In the current website, navigation is designed just using the persona-based approach which zeroes in on audiences and tailors the site navigation directly to them. This navigation approach guaranteed visitors won’t be stuck wandering around trying to find what they’re looking for, as the content most relevant to them has been conveniently grouped together. The major problem with the approach is that it just caters to the exploring audience but not all of the users are not on the site to explore.


After doing competitor analyses on several university websites the results showed topic-based navigation is more popular among most college or university websites. In the proposed design, I used a hybrid approach between topic-based and persona-based navigation that supports access to key information from across the organization for both 'Hunters' as well as 'Explorers'. I also included a task-based approach which is designed separately at the top which made finding tools faster for 'Hunters'. To showcase the university presence for prospective students and parent’s I added common activities tab (e.g. “review programs,” “book a campus tour”) in the nav-bar.


Other than the main navigation bar I also redesigned the currently offered program page. My goal was to provide the visitors with a high-level overview to them without having to dig too deeply into the site. This mega-menus provided a lot of information immediately and helped users jump directly to the most relevant item.


Iterating on the Design


Usability Testing - I conducted the tests with current students, faculty and staff memebrs at the schools Usability Lab. The purpose of the test was to assess the usability of the web interface design, information flow, and information architecture.

20 student attendees and 7 faculty & staff members participated in testing both the prototypes (Mobile & Desktop). Each individual session lasted approximately 35 min.
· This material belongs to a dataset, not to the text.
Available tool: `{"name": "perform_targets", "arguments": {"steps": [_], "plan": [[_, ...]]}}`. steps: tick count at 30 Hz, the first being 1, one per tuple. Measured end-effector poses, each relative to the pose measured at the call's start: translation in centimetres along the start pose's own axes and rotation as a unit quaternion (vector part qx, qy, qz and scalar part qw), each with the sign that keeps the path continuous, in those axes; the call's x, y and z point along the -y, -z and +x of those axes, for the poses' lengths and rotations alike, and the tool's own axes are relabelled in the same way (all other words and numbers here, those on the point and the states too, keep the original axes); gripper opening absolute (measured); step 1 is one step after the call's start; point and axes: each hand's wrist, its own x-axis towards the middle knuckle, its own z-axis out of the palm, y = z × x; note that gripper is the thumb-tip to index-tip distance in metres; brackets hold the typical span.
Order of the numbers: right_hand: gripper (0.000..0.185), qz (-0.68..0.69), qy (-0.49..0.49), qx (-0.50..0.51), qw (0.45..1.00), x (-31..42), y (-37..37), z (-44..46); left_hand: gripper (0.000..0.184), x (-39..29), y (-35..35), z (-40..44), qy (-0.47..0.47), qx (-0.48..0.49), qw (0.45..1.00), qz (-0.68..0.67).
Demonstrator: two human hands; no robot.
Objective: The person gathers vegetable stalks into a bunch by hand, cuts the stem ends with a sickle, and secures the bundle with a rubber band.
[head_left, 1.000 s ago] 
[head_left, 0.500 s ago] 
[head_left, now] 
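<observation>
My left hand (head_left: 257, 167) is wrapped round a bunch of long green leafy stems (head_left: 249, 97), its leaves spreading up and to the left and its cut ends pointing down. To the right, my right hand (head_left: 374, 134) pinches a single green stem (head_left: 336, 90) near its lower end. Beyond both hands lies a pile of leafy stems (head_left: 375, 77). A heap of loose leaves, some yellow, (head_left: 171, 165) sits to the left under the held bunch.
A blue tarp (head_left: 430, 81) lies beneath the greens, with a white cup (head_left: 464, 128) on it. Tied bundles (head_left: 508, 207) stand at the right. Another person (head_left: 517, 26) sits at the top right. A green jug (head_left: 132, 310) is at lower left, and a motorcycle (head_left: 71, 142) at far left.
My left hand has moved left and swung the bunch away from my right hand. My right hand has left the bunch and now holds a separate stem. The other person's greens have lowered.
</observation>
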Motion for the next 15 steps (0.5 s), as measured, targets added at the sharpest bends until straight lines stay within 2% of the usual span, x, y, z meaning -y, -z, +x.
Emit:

Test scenarios were kept the same over the testing period to keep the same guidelines for everyone and unbiased reports.


In general, all participants found the new design of the website as clear, straightforward, and feedback survey registered ease of use as high as 88%.

Few participants used google search to find information to school-related information during the testing rather than searching directly on the website. Participants were tested on time on task, task accuracy and completion, and ease of use.

Changing design accordingly


Implementing the suggestions from the user in the design fixed key Information Architecture (IA) problems. The biggest IA problem was with the home page because it was competing for attention primarily for Explorers but had to also cater the Hunters. Usability test results of task accuracy and completion were helpful in figuring out the placement of information. Different personas would look for information in different sections of the site, so it was important to give the same information in multiple places.


Higher-ed sites are complex, and there are bound to be aspects of the navigation which don’t work as well as hoped. Testing with users helped to catch major issues before going forward with visual designs. After gathering users suggestions I designed new Information Architecture sitemap based solely on the user input. The new IA was focused on speed, convenience and organizational values.

Try Website prototype  Try Mobile prototype

Final Design


The final prototype of the website is user-centric and Information Architecture is carefully crafted so that indexing of the information would be uniform for any type of audience.